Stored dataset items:
<<<<
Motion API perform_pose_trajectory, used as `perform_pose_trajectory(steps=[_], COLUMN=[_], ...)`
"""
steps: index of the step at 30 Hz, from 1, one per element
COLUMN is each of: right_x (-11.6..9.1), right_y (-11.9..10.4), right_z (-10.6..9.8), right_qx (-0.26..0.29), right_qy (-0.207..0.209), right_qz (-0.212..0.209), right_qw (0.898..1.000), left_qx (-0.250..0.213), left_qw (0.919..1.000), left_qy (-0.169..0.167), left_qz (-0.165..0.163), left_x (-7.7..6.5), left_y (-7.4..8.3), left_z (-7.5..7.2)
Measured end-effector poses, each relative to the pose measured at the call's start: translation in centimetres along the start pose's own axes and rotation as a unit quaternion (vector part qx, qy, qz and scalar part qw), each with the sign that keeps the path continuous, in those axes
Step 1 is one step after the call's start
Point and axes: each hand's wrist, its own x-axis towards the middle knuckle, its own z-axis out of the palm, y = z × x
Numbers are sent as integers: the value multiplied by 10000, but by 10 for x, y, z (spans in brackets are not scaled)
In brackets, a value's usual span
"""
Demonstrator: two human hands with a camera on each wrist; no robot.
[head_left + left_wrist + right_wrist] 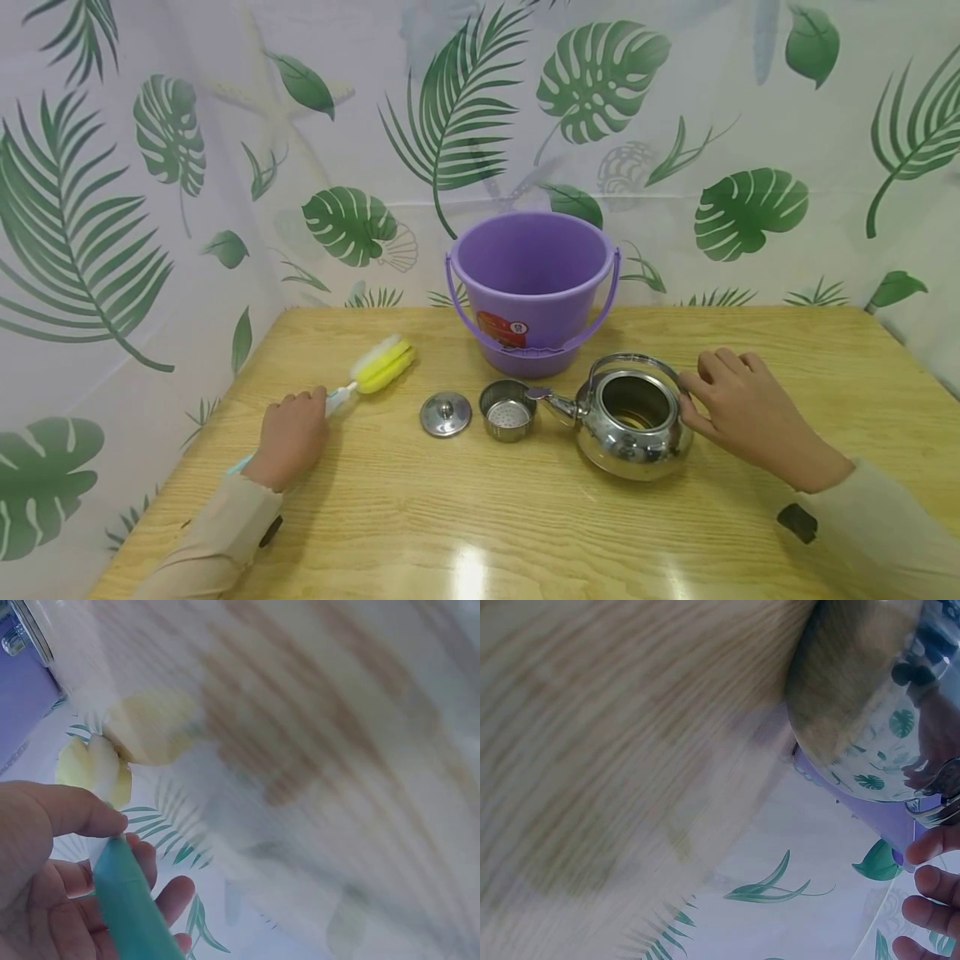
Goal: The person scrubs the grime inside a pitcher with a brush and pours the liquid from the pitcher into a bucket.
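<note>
A sponge brush with a yellow and white head [384,365] lies low over the left of the table. My left hand [292,435] grips its handle, white near the head and teal [131,900] farther back, with thumb and fingers around it. Right of the middle, a shiny metal kettle [633,450] stands upright without its lid, its spout to the left and its hoop handle raised. At the kettle's right side, my right hand [738,408] holds it by the handle's lower end, thumb against the body. The right wrist view shows the other fingers [934,911] loosely curled.
A round metal lid [446,415] with a knob and a perforated strainer basket [507,417] stand left of the spout. Behind them is a purple bucket [536,321], its handle hanging in front. A leaf-printed sheet [495,167] hangs behind the wooden table [420,517].
</note>
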Motion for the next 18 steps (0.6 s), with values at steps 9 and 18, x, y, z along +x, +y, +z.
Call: perform_pose_trajectory(steps=[9, 18], right_x=[0, 0], right_y=[0, 0], right_z=[0, 1], right_qx=[-2, 17], right_qy=[1, -13], right_qz=[-1, -12], right_qw=[10000, 10000], left_qx=[-161, -129], left_qw=[9973, 9966], left_qy=[680, 796], left_qz=[232, 168], left_x=[-4, -4], left_y=[0, 2], left_z=[1, -2])
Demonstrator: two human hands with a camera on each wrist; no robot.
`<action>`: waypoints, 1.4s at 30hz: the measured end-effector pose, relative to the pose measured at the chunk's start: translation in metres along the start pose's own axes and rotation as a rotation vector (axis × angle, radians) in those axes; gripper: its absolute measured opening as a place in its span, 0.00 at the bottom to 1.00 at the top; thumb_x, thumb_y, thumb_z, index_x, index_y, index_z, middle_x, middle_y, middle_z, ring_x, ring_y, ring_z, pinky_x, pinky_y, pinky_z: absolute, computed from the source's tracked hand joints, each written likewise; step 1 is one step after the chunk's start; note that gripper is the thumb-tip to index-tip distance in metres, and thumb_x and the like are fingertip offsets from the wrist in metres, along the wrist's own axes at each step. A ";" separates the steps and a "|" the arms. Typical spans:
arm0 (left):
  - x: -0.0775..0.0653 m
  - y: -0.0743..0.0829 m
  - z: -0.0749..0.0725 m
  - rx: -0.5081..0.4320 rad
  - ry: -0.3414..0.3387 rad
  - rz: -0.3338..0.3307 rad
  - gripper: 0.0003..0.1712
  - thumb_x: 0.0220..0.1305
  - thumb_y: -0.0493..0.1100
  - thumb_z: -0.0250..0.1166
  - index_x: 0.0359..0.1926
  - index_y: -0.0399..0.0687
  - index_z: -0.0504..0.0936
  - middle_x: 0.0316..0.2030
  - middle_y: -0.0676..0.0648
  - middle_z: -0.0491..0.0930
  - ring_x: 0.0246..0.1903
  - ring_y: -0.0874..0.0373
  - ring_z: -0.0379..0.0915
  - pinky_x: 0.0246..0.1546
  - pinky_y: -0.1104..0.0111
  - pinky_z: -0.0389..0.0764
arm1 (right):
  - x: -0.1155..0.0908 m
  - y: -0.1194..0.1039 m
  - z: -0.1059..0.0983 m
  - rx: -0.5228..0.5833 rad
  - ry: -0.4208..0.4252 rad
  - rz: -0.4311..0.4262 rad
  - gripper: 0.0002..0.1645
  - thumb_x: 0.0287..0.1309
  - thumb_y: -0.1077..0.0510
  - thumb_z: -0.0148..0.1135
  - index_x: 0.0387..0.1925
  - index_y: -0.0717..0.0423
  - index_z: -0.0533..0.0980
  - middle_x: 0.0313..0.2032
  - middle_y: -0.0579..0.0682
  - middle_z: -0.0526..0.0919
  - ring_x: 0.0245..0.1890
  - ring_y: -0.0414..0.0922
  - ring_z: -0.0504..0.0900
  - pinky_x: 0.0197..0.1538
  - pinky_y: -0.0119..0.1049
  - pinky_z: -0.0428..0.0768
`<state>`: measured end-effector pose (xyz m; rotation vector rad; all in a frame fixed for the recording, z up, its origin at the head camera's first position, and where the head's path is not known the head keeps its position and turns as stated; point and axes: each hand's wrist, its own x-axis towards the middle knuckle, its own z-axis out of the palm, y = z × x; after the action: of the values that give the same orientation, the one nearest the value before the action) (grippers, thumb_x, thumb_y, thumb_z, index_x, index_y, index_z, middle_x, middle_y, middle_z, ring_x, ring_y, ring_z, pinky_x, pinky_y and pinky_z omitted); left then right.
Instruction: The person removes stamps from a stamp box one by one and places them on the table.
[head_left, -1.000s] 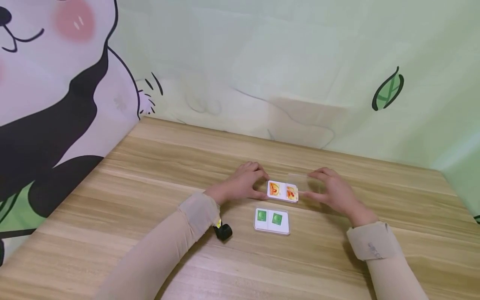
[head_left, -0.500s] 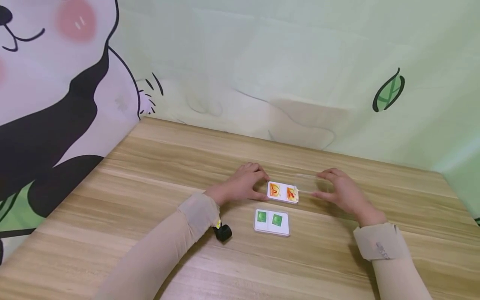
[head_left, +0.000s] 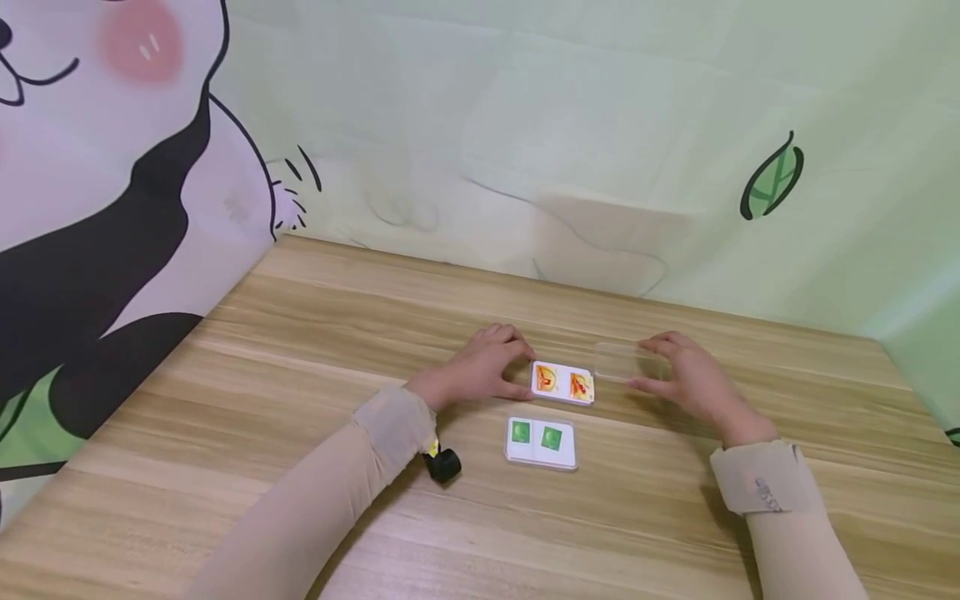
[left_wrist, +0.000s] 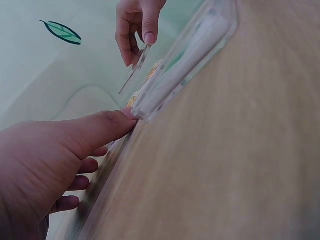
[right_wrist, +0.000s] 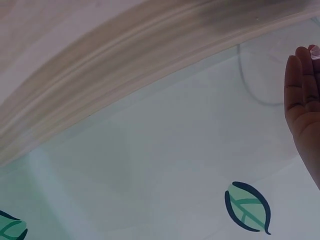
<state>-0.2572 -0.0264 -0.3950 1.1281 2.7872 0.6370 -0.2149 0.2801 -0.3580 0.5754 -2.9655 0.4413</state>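
In the head view, my left hand (head_left: 487, 364) holds the left end of a small flat case of cards with orange pictures (head_left: 562, 383), thumb at the near edge and fingers at the far edge. My right hand (head_left: 690, 379) pinches a clear plastic lid (head_left: 617, 362) by its right end, just right of that case and above the table. Nearer me lies a second clear case (head_left: 540, 446) with green pictures, touched by neither hand. The left wrist view shows the lid (left_wrist: 135, 70) edge-on and tilted. Only part of the right hand (right_wrist: 306, 105) enters the right wrist view.
The wood-grain table (head_left: 337, 333) meets a pale green printed backdrop (head_left: 562, 125) behind the hands. A panda drawing (head_left: 97, 167) covers the left side. A small black cylinder (head_left: 444, 465) sits at the left cuff.
My right hand has moved right with the clear lid, which overlapped the orange-picture case a second ago and now stands apart from it. The left hand stays in place on the case.
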 end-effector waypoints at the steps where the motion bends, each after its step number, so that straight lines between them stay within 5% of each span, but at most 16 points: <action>1: 0.000 0.000 0.000 0.002 0.000 0.000 0.34 0.55 0.60 0.69 0.59 0.49 0.75 0.56 0.48 0.72 0.60 0.53 0.62 0.68 0.59 0.59 | 0.000 0.000 0.000 -0.003 0.000 0.001 0.38 0.52 0.47 0.70 0.57 0.70 0.72 0.55 0.69 0.75 0.55 0.65 0.73 0.60 0.60 0.69; 42: -0.001 0.002 -0.002 0.026 -0.010 -0.004 0.34 0.55 0.61 0.68 0.59 0.50 0.75 0.57 0.48 0.72 0.60 0.52 0.63 0.68 0.57 0.59 | -0.003 0.023 -0.006 0.003 -0.018 0.041 0.37 0.55 0.49 0.68 0.58 0.70 0.71 0.57 0.71 0.72 0.58 0.68 0.71 0.61 0.61 0.68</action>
<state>-0.2554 -0.0264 -0.3930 1.1264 2.7968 0.5941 -0.2204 0.3038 -0.3591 0.5230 -2.9990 0.4466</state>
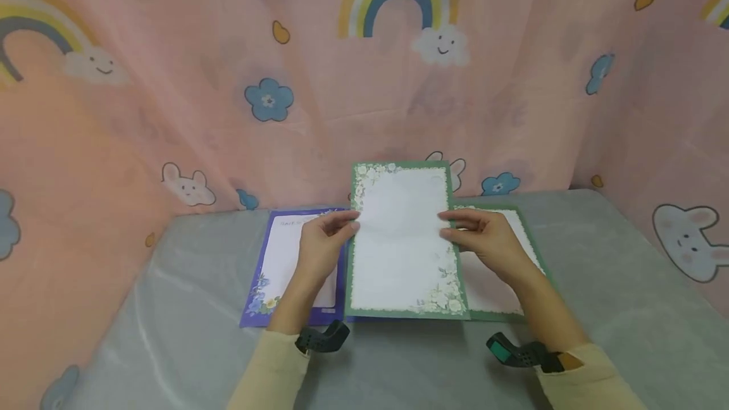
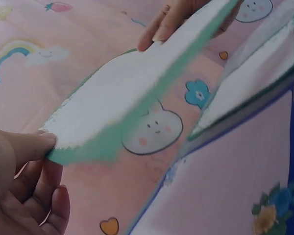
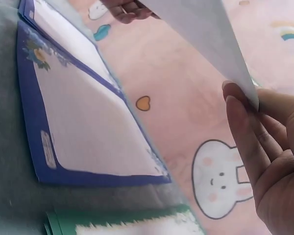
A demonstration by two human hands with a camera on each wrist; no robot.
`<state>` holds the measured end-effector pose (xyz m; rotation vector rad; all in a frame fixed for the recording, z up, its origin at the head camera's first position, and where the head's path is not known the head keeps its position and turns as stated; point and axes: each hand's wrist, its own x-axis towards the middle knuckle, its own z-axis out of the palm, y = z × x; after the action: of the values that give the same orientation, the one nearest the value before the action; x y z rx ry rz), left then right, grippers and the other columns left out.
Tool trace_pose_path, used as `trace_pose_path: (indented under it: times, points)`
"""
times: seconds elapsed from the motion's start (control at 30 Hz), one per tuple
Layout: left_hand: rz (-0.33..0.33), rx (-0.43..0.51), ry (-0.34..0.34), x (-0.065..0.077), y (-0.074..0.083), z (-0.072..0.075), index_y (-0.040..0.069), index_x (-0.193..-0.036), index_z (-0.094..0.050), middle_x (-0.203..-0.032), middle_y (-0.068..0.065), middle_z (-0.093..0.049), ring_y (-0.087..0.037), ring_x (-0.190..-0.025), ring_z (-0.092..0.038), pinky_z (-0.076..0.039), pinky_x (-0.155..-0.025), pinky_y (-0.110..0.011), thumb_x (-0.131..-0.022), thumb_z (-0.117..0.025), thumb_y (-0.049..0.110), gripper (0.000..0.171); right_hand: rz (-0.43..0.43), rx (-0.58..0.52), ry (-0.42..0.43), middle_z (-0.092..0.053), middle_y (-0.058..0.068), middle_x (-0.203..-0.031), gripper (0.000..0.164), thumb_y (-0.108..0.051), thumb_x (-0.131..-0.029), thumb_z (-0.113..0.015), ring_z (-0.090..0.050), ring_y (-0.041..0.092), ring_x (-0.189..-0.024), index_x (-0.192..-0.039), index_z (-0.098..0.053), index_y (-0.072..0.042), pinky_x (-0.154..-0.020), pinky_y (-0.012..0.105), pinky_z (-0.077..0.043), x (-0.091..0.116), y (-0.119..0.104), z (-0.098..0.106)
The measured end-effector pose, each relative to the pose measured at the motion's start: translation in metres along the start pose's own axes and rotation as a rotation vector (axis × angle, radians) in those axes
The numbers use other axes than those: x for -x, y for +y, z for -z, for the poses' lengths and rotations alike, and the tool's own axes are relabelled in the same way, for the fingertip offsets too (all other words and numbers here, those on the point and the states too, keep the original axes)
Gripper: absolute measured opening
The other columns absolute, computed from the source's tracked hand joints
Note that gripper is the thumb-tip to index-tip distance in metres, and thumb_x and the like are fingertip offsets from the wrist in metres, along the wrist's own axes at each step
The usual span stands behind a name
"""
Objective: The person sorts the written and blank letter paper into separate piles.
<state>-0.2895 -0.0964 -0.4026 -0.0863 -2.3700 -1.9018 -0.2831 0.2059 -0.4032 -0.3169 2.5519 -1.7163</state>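
Observation:
Both hands hold up a sheet of paper (image 1: 404, 245) with a green border and white flowers in two corners. My left hand (image 1: 321, 242) pinches its left edge between thumb and fingers. At the opposite edge, my right hand (image 1: 486, 236) pinches it the same way. In the left wrist view the raised sheet bends a little along its length. Beneath it lies a blue-bordered sheet (image 3: 88, 117), mostly hidden in the head view. Another blue-bordered sheet (image 1: 280, 264), with handwriting near its top, lies to the left. Green-bordered sheets (image 1: 526, 233) lie to the right, partly covered.
The sheets lie on a grey cloth-covered table (image 1: 188, 309). A pink curtain (image 1: 319, 138) printed with rainbows, clouds and rabbits hangs right behind the table. Each wrist wears a black strap, the left strap (image 1: 324, 337) and the right strap (image 1: 524, 353).

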Motion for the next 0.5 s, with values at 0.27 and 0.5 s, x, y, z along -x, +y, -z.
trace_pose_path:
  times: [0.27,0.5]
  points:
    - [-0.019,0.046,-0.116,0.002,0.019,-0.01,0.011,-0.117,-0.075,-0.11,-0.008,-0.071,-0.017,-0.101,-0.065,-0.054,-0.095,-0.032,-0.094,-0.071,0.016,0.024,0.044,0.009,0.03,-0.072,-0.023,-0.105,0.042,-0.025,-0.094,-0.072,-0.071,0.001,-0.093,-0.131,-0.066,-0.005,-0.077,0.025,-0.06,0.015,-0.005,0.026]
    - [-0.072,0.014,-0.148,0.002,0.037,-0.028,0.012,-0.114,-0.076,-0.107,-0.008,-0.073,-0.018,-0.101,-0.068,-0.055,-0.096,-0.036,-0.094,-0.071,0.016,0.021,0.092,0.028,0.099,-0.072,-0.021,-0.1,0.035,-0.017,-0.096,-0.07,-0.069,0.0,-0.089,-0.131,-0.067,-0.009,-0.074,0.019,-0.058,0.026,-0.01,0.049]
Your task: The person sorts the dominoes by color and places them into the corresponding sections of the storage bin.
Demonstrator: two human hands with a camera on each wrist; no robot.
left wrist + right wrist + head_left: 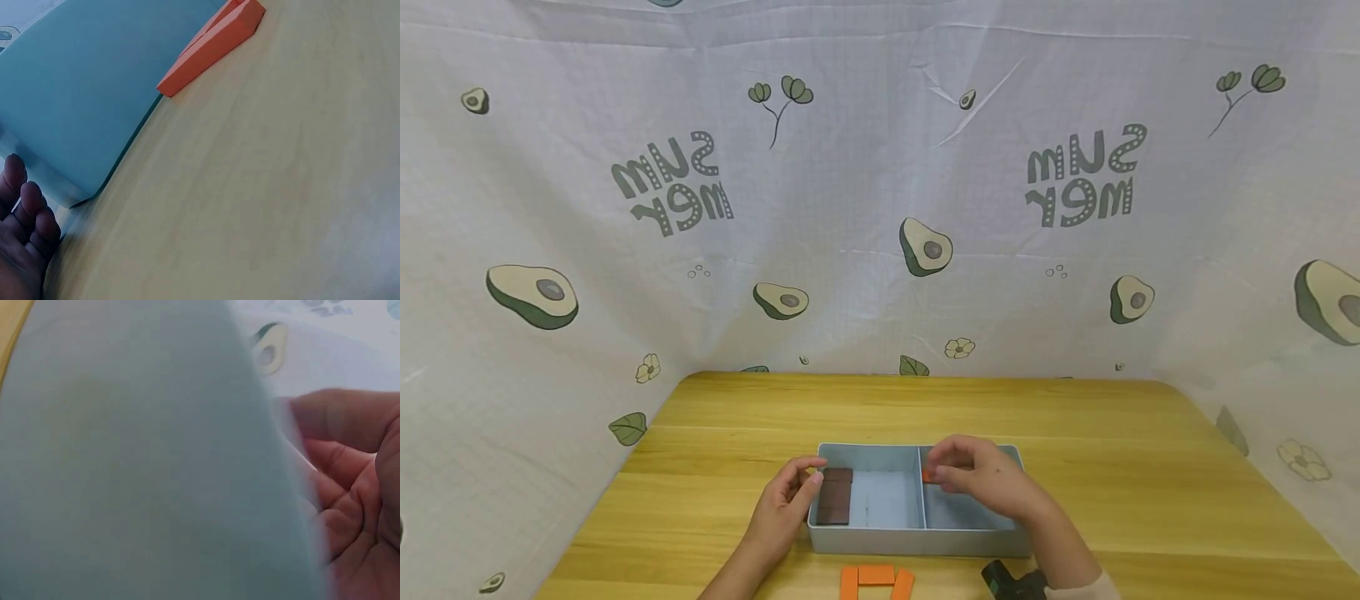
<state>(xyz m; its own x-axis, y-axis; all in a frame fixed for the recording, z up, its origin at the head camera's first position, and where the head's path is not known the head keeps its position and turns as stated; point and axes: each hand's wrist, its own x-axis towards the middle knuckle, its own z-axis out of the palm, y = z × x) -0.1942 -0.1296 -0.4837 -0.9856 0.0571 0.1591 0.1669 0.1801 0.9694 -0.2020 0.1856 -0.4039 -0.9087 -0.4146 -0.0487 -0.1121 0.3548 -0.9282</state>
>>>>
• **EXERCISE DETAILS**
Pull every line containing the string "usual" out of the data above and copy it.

• **SOLUTION BELOW**
In brackets, a value's usual span
The usual span stands behind a name

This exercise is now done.